In the Museum at Naples is the Farnesian Hercules, which was found in the Baths of Caracalla, in Rome, in 1540. It was first placed in the Farnese Palace, and from that circumstance received the name by which it is known. It is the work of Glycon, an Athenian, and his name is inscribed upon it. There is little doubt that this is a copy of a more ancient statue by the great Lysippus; that master created representations of Hercules in all ages and forms. Glycon probably worked in the time of Hadrian; and though he copied the design and form of Lysippus, he exaggerated some points so as to injure the effect of the whole. For example, the head is small in proportion to the breadth of the breast and shoulders; and because Hercules was a swift runner the sculptor has made the legs too long to be natural. It is in such particulars as these that the decline of art may be traced, even in works that command admiration (Fig. 59).
Fig. 59.—The Farnesian Hercules.
The moment in which the god is represented is that which immediately followed his securing the apples of the Hesperides, the wedding present of Ge to Juno. Of all the labors of Hercules, perhaps this was the most arduous. Juno had left these apples with the Hesperides for safekeeping. These goddesses lived on Mount Atlas, and the serpent Ladon helped them to guard their precious trust. Hercules did not know just where the apples were kept, and this made his task all the more difficult. When, therefore, he arrived at Mount Atlas he offered to hold up the world for Atlas if he would go and fetch the apples. This Atlas did, but refused to take the weight from Hercules again. However, Hercules took the apples and hastened to his master, Eurystheus, with them. While performing this labor he had a terrible struggle with Ladon, and some accounts say that he killed the monster.

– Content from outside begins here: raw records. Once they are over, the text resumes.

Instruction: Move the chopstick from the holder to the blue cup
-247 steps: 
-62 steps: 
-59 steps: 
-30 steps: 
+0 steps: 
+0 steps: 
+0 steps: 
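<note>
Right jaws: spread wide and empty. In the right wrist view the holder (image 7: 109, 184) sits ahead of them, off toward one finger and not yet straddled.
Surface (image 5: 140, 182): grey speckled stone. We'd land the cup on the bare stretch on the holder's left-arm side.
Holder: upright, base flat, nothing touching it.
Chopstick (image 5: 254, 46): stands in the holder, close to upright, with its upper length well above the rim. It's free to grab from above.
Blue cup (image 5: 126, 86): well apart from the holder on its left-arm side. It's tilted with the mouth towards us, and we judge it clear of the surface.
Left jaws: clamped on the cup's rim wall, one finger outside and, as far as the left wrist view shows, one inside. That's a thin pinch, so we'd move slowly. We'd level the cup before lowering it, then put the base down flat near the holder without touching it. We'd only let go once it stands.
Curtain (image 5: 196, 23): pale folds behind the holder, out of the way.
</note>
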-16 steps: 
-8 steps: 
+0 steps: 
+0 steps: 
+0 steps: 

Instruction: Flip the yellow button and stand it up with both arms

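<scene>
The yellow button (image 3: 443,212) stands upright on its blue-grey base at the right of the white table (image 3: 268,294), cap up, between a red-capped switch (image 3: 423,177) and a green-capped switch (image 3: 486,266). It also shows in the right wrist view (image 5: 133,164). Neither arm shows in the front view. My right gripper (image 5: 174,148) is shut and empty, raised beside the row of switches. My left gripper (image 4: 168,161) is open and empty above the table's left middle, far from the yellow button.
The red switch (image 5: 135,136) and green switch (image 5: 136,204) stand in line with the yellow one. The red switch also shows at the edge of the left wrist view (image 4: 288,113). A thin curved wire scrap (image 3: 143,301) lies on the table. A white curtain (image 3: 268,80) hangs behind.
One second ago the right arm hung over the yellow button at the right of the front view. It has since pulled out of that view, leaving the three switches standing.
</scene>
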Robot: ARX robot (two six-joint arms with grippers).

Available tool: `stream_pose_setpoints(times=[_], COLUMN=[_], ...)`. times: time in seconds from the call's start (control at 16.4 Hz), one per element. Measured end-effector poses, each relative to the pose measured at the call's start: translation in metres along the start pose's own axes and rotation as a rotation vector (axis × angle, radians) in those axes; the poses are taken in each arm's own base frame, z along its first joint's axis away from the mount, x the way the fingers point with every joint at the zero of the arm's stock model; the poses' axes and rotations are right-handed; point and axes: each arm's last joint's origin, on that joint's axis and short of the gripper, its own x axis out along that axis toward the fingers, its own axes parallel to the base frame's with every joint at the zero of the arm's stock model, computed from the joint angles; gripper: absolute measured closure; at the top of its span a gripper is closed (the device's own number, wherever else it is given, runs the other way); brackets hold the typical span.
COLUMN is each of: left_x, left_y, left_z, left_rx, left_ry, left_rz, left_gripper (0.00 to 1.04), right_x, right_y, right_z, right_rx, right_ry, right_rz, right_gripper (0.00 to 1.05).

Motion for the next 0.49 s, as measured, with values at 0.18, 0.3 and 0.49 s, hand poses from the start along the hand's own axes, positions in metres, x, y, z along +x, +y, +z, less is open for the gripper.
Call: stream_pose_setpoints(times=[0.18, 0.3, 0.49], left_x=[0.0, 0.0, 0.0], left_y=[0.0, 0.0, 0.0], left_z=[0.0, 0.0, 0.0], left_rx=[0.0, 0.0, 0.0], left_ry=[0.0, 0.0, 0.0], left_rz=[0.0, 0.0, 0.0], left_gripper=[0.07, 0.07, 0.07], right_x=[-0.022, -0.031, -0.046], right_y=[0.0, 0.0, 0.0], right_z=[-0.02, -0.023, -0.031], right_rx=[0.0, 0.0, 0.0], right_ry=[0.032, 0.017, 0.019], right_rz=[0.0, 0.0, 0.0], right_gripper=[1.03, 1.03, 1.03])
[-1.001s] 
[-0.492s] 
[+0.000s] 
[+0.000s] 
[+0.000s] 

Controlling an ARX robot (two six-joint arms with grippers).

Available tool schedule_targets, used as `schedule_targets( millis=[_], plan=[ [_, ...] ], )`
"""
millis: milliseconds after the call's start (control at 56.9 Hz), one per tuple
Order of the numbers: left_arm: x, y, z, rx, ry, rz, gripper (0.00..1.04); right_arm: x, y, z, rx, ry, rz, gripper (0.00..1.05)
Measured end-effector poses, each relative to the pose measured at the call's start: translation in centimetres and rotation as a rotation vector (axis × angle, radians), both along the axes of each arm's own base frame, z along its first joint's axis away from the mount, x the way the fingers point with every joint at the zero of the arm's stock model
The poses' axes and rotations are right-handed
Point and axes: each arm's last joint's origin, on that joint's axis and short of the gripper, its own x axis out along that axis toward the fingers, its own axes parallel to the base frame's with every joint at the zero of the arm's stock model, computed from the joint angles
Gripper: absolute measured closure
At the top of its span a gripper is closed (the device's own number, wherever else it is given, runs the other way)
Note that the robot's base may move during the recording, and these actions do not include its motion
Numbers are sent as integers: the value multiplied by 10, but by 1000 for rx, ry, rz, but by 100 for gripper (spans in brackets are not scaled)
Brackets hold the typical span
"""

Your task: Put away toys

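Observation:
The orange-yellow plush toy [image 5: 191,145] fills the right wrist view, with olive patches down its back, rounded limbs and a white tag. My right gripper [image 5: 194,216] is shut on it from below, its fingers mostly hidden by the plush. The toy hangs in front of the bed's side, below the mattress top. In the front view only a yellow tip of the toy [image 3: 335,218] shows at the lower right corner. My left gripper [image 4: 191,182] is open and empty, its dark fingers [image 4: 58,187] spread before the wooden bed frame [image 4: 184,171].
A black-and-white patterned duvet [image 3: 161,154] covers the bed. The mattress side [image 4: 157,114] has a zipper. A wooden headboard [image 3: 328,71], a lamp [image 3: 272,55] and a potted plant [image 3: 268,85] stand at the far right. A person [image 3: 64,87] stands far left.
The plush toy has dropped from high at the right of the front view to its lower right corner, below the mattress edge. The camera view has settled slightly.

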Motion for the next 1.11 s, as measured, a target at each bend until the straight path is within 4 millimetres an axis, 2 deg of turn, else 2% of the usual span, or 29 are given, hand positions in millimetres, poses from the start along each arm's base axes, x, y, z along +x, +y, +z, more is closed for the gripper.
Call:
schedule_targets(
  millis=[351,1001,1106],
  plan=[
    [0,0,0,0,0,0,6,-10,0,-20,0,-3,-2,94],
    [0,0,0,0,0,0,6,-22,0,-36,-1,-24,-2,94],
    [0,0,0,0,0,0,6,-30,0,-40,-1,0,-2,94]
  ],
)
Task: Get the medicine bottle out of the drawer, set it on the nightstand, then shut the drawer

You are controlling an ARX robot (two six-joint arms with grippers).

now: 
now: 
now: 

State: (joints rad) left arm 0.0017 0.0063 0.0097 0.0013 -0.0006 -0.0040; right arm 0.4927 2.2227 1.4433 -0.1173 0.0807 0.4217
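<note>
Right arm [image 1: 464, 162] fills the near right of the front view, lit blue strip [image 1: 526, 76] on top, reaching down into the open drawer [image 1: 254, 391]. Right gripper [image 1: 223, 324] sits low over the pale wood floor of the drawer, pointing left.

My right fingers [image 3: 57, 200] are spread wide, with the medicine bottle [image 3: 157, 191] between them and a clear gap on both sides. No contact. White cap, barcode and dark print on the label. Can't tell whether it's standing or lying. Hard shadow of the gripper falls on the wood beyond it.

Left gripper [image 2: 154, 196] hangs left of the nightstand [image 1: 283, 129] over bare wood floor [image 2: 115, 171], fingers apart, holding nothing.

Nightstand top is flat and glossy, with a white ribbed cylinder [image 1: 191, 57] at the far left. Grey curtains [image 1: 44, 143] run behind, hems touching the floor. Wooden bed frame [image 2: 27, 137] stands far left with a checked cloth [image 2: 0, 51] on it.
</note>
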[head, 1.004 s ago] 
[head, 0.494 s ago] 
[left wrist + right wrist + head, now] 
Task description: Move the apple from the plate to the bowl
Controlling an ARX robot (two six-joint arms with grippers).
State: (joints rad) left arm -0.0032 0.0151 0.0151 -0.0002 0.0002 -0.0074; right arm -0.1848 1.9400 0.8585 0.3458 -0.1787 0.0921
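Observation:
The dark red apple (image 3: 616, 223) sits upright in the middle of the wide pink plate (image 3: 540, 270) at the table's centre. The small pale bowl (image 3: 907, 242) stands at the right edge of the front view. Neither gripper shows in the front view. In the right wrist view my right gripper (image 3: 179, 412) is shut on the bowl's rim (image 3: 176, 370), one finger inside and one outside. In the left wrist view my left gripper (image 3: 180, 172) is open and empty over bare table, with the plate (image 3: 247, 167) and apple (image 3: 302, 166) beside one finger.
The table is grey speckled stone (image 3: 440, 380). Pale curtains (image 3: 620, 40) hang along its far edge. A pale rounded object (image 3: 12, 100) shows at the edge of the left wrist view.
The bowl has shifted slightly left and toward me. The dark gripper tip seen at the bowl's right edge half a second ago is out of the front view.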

Now, the statue represents the god with the apples in his right hand, the world held on his back, while he leans heavily on his club covered with a lion's skin. All the muscles of his body are swollen from his struggle; his head droops, his whole expression of face and form is that of sadness and weariness. The youthfulness and strength with which the older sculptors invested him is not here. It is a splendid work, but it is not of the best; it belongs to an age when there was too much straining after effect, when the moderation of the best Greek masters did not satisfy the spirit of the time; and no sculptor lived whose power equalled that of Phidias or Lysippus.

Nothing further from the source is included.